→ Activity
For every line in the data below that contains "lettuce", copy the line.

Data for this exercise Block Start

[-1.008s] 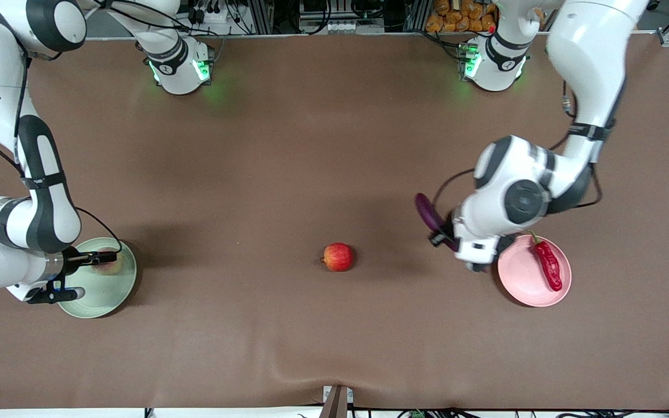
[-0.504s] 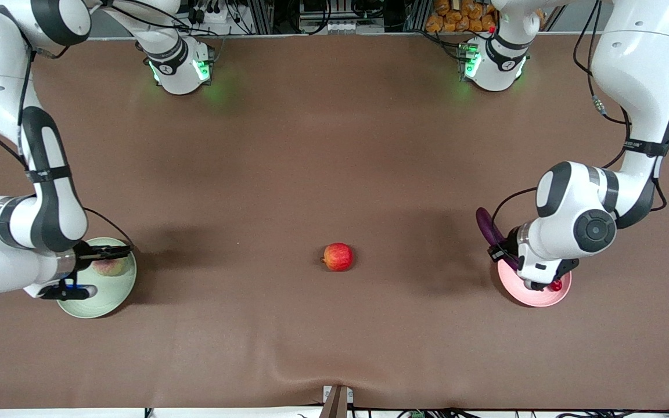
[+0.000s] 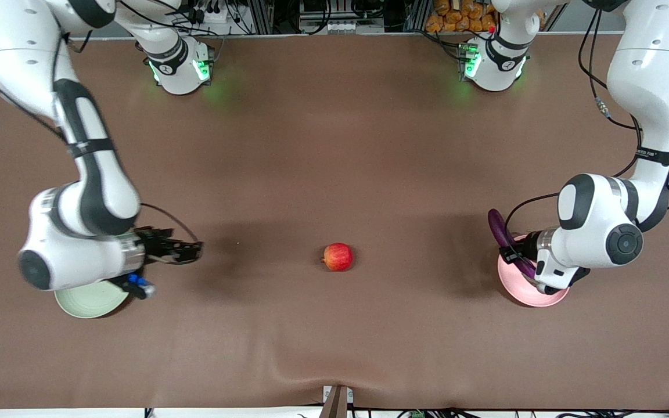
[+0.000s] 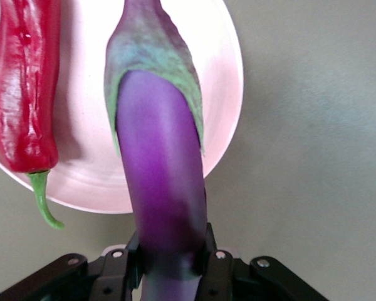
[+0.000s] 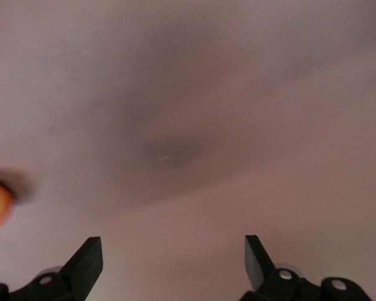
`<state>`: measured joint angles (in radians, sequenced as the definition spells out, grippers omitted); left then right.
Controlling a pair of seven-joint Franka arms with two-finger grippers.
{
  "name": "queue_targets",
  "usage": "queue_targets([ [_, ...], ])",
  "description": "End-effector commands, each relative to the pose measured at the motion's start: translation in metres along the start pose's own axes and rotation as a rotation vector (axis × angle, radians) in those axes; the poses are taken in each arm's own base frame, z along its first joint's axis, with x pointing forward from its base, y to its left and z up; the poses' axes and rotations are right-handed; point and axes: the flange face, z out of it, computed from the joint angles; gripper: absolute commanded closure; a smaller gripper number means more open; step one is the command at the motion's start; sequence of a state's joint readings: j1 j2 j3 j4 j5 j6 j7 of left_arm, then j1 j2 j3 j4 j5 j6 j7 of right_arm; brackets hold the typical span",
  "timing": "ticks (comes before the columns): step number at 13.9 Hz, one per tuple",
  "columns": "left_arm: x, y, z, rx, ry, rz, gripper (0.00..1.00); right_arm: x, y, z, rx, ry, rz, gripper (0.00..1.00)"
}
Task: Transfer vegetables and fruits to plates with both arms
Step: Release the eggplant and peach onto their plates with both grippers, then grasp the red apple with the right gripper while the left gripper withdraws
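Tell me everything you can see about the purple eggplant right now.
The long slim glossy purple eggplant has smooth shiny skin and a green, purple-tinged cap at one end. The left gripper is shut on its other end, the jaws clamping both sides, and holds it over the round pale pink plastic plate. It runs lengthwise alongside the shiny red chili pepper lying on that plate, with a gap between them. Whether its cap end touches the plate cannot be told.

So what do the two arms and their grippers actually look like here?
Both arms are glossy white with black joint bands, black cables looped outside, and green-lit bases. The right gripper and left gripper are black, with flat black fingers; blue fittings sit by the right wrist.
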<state>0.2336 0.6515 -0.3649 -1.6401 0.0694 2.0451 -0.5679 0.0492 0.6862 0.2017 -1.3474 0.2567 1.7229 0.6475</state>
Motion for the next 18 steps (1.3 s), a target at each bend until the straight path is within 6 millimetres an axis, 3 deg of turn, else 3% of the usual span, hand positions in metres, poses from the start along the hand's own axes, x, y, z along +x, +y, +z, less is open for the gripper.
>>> queue_targets([
  [1, 0.009, -0.015, -0.006, -0.023, -0.026, 0.021, 1.0, -0.039, -0.063, 0.025, 0.061, 0.074, 0.174, 0.0],
  [4, 0.019, -0.021, -0.008, -0.085, -0.047, 0.069, 1.0, -0.062, -0.115, 0.068, 0.201, 0.058, 0.321, 0.0],
  [8, 0.031, -0.034, -0.002, -0.13, -0.08, 0.064, 1.0, -0.088, -0.166, 0.128, 0.338, 0.094, 0.494, 0.0],
  [9, 0.033, -0.038, 0.0, -0.134, -0.085, 0.065, 1.0, -0.093, -0.173, 0.142, 0.35, 0.104, 0.512, 0.0],
  [11, 0.042, -0.041, 0.003, -0.149, -0.082, 0.08, 1.0, -0.087, -0.174, 0.152, 0.37, 0.111, 0.536, 0.0],
  [13, 0.046, -0.041, 0.009, -0.154, -0.088, 0.081, 1.0, -0.104, -0.188, 0.166, 0.381, 0.124, 0.506, 0.0],
  [15, 0.047, -0.041, 0.015, -0.154, -0.097, 0.083, 0.97, -0.101, -0.189, 0.174, 0.397, 0.128, 0.548, 0.0],
  [16, 0.047, -0.041, 0.014, -0.155, -0.094, 0.086, 0.82, -0.099, -0.189, 0.177, 0.409, 0.131, 0.571, 0.0],
  [17, 0.049, -0.042, 0.011, -0.158, -0.088, 0.084, 0.59, -0.101, -0.193, 0.181, 0.438, 0.144, 0.577, 0.0],
  [18, 0.055, -0.05, 0.003, -0.172, -0.076, 0.069, 0.21, -0.102, -0.195, 0.191, 0.454, 0.157, 0.572, 0.0],
])
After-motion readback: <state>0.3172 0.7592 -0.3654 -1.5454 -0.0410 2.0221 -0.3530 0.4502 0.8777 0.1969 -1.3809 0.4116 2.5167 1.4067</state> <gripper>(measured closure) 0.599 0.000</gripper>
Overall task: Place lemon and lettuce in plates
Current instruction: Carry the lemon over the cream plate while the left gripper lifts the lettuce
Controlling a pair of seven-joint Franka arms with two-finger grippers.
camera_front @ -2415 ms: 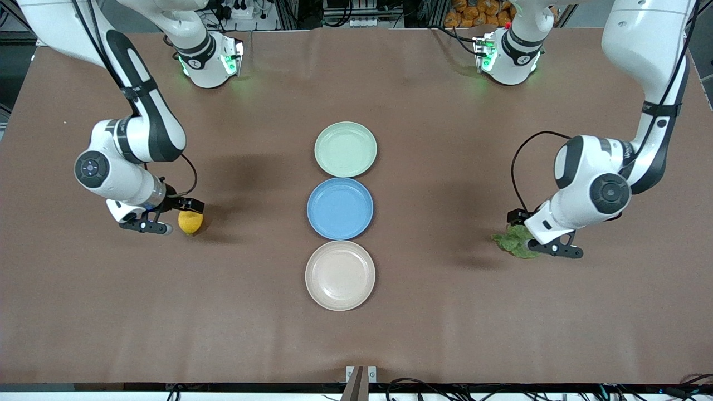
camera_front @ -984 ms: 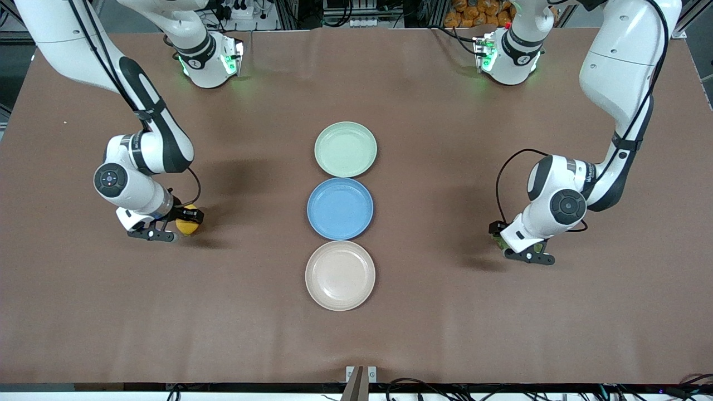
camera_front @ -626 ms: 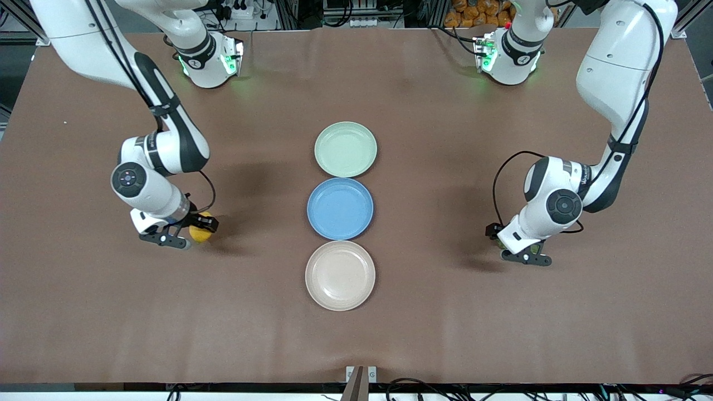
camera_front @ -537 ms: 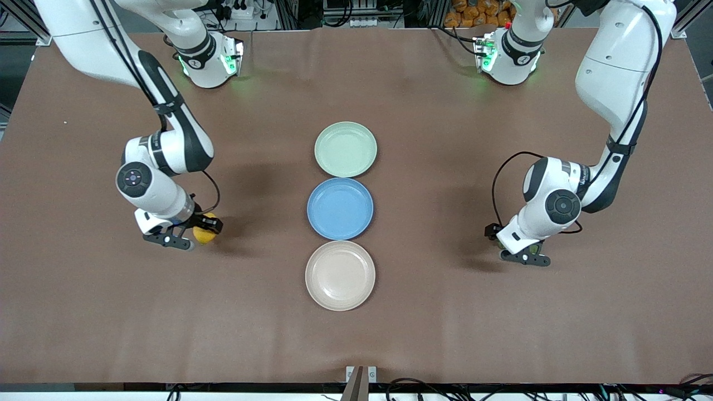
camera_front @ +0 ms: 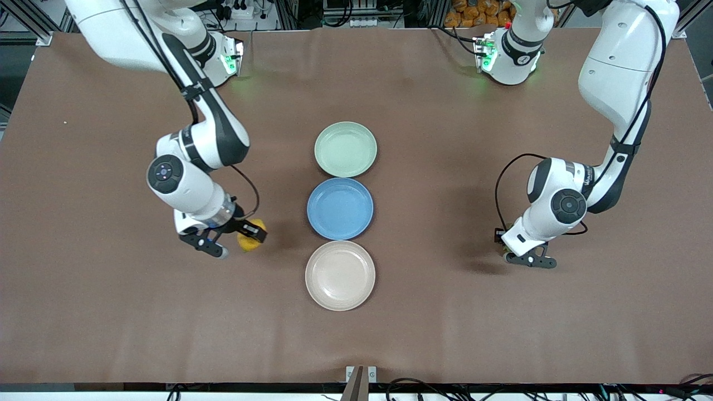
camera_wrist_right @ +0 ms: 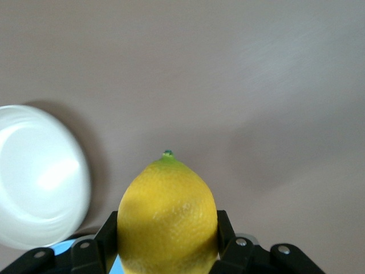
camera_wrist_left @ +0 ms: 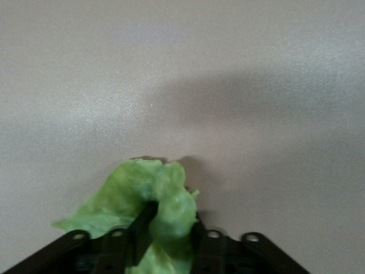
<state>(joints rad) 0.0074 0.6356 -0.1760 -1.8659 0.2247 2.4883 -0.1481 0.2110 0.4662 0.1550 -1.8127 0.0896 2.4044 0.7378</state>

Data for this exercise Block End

→ Answer box
Overall task: Place lemon and lettuce in plates
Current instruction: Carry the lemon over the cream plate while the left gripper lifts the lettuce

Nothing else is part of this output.